* [YOUR ASSIGNMENT]:
Determine how many lines of the material hold the word "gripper", and answer with the number only.

►

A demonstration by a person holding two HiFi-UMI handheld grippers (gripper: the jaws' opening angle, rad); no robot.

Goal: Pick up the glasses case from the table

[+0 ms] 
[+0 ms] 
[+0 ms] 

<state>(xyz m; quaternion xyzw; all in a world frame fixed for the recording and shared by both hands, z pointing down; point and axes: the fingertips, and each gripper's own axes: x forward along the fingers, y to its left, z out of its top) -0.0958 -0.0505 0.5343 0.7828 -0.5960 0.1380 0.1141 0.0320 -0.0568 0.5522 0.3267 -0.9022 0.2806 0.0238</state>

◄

* [RESPONSE AREA]:
2